WHAT IS REQUIRED: The data below is to be set down again exactly as written.

MATERIAL FOR THE TASK:
+--

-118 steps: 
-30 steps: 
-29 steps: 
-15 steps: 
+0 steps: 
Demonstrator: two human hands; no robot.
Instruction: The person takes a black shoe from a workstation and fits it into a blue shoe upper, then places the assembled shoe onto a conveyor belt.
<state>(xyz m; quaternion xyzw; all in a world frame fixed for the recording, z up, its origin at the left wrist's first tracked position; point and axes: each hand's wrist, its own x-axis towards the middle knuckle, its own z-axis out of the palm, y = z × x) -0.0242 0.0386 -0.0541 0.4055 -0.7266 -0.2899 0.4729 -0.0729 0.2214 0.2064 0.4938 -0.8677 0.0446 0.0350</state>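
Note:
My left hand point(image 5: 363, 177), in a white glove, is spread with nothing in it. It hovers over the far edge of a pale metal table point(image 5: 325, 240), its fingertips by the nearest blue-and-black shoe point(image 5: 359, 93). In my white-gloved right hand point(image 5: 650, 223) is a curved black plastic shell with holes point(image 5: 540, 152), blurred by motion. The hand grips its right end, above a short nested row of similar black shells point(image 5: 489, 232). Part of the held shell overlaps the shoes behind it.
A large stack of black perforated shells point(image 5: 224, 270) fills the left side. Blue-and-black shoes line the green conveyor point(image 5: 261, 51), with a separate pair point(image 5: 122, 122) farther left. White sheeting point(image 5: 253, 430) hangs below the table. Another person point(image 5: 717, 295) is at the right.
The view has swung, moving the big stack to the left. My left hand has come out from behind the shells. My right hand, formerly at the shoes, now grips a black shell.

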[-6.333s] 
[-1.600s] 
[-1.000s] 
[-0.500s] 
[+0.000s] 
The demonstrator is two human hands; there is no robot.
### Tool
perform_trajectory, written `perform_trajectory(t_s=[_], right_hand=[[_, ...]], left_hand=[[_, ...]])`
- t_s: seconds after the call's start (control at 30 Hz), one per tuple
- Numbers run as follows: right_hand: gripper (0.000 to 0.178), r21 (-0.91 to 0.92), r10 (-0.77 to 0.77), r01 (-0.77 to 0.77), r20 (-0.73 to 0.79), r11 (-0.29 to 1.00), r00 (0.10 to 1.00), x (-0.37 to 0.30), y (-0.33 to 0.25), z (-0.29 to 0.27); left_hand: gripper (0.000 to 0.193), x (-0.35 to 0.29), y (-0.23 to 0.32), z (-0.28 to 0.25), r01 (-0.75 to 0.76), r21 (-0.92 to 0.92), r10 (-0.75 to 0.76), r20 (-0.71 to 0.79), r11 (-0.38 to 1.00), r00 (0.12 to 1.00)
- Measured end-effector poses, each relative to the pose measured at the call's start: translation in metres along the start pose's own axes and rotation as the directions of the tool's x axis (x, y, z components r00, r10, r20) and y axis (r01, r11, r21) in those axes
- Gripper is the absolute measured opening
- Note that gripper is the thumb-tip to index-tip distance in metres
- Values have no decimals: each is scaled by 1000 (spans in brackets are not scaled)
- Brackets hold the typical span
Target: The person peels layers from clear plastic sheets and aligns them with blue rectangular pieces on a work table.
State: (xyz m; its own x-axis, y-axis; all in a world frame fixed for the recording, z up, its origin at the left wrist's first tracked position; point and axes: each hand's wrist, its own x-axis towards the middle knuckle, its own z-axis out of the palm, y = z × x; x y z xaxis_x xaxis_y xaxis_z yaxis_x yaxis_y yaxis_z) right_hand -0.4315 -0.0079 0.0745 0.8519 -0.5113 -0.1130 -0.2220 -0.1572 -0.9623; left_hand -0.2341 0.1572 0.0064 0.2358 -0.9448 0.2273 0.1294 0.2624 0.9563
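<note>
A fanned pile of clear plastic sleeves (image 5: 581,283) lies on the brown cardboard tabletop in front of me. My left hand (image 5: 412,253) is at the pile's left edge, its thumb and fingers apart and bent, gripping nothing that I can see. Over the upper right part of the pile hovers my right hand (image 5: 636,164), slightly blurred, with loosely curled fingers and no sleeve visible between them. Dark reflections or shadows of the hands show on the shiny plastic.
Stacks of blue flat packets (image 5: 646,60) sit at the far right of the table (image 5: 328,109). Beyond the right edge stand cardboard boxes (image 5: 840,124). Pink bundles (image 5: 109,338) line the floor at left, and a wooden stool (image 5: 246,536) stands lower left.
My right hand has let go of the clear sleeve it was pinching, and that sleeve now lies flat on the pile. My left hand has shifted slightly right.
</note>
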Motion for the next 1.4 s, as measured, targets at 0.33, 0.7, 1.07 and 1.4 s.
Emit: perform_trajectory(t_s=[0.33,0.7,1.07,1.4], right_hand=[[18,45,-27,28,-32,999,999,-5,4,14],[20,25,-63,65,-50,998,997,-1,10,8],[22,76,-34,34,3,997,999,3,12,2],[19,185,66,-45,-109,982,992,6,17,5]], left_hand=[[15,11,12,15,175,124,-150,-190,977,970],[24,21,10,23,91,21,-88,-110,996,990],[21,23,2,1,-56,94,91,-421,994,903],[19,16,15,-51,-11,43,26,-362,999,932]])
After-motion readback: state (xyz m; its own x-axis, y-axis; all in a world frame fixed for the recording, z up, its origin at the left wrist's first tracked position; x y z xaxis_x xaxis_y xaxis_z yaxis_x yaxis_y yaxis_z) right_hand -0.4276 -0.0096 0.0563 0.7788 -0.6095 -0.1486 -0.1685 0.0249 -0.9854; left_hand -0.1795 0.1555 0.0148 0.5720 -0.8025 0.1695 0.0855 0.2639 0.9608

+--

THE COMPLETED TASK:
-118 steps: 
-30 steps: 
-29 steps: 
-15 steps: 
+0 steps: 
Demonstrator: two human hands; no robot.
Instruction: The person takes a black shoe from a workstation and fits it into a blue shoe upper, then places the assembled shoe onto a conveyor belt.
<state>(xyz m; quaternion xyzw; all in a world frame fixed for the recording, z up, its origin at the left wrist's first tracked position; point and axes: each hand's wrist, its own x-axis towards the middle knuckle, its own z-axis out of the palm, y = z × x) -0.0242 0.0386 -0.0541 0.4055 -0.7266 -0.2899 0.4729 -0.0729 0.2214 0.2064 0.4938 -0.8677 0.0446 0.0350</state>
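Note:
My left hand point(image 5: 363, 177), in a white glove, is spread with nothing in it. It hovers over the far edge of a pale metal table point(image 5: 325, 240), its fingertips by the nearest blue-and-black shoe point(image 5: 359, 93). In my white-gloved right hand point(image 5: 650, 223) is a curved black plastic shell with holes point(image 5: 540, 152), blurred by motion. The hand grips its right end, above a short nested row of similar black shells point(image 5: 489, 232). Part of the held shell overlaps the shoes behind it.
A large stack of black perforated shells point(image 5: 224, 270) fills the left side. Blue-and-black shoes line the green conveyor point(image 5: 261, 51), with a separate pair point(image 5: 122, 122) farther left. White sheeting point(image 5: 253, 430) hangs below the table. Another person point(image 5: 717, 295) is at the right.
The view has swung, moving the big stack to the left. My left hand has come out from behind the shells. My right hand, formerly at the shoes, now grips a black shell.
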
[-6.333s] 
[-1.600s] 
[-1.000s] 
[-0.500s] 
[+0.000s] 
The demonstrator is two human hands; there is no robot.
### Tool
perform_trajectory, written `perform_trajectory(t_s=[_], right_hand=[[_, ...]], left_hand=[[_, ...]])`
- t_s: seconds after the call's start (control at 30 Hz), one per tuple
- Numbers run as follows: right_hand: gripper (0.000 to 0.178), r21 (-0.91 to 0.92), r10 (-0.77 to 0.77), r01 (-0.77 to 0.77), r20 (-0.73 to 0.79), r11 (-0.29 to 1.00), r00 (0.10 to 1.00), x (-0.37 to 0.30), y (-0.33 to 0.25), z (-0.29 to 0.27); left_hand: gripper (0.000 to 0.193), x (-0.35 to 0.29), y (-0.23 to 0.32), z (-0.28 to 0.25), r01 (-0.75 to 0.76), r21 (-0.92 to 0.92), r10 (-0.75 to 0.76), r20 (-0.71 to 0.79), r11 (-0.38 to 1.00), r00 (0.12 to 1.00)
- Measured end-effector poses, each relative to the pose measured at the call's start: translation in metres along the start pose's own axes and rotation as the directions of the tool's x axis (x, y, z components r00, r10, r20) and y axis (r01, r11, r21) in those axes
- Gripper is the absolute measured opening
- Note that gripper is the thumb-tip to index-tip distance in metres
- Values have no decimals: each is scaled by 1000 (spans in brackets are not scaled)
- Brackets hold the typical span
Target: The person peels layers from clear plastic sheets and aligns them with blue rectangular pieces on a work table.
State: (xyz m; its own x-axis, y-axis; all in a world frame fixed for the recording, z up, its origin at the left wrist's first tracked position; point and axes: each hand's wrist, its own x-axis towards the middle knuckle, its own z-axis out of the palm, y = z × x; x y z xaxis_x xaxis_y xaxis_z yaxis_x yaxis_y yaxis_z) right_hand -0.4315 -0.0079 0.0745 0.8519 -0.5113 -0.1130 -0.2220 -0.1572 -0.9623; left_hand -0.2341 0.1572 0.0064 0.2358 -0.9448 0.2273 0.1294 0.2624 0.9563
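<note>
A fanned pile of clear plastic sleeves (image 5: 581,283) lies on the brown cardboard tabletop in front of me. My left hand (image 5: 412,253) is at the pile's left edge, its thumb and fingers apart and bent, gripping nothing that I can see. Over the upper right part of the pile hovers my right hand (image 5: 636,164), slightly blurred, with loosely curled fingers and no sleeve visible between them. Dark reflections or shadows of the hands show on the shiny plastic.
Stacks of blue flat packets (image 5: 646,60) sit at the far right of the table (image 5: 328,109). Beyond the right edge stand cardboard boxes (image 5: 840,124). Pink bundles (image 5: 109,338) line the floor at left, and a wooden stool (image 5: 246,536) stands lower left.
My right hand has let go of the clear sleeve it was pinching, and that sleeve now lies flat on the pile. My left hand has shifted slightly right.
</note>
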Motion for the next 1.4 s, as measured, targets at 0.33, 0.7, 1.07 and 1.4 s.
Emit: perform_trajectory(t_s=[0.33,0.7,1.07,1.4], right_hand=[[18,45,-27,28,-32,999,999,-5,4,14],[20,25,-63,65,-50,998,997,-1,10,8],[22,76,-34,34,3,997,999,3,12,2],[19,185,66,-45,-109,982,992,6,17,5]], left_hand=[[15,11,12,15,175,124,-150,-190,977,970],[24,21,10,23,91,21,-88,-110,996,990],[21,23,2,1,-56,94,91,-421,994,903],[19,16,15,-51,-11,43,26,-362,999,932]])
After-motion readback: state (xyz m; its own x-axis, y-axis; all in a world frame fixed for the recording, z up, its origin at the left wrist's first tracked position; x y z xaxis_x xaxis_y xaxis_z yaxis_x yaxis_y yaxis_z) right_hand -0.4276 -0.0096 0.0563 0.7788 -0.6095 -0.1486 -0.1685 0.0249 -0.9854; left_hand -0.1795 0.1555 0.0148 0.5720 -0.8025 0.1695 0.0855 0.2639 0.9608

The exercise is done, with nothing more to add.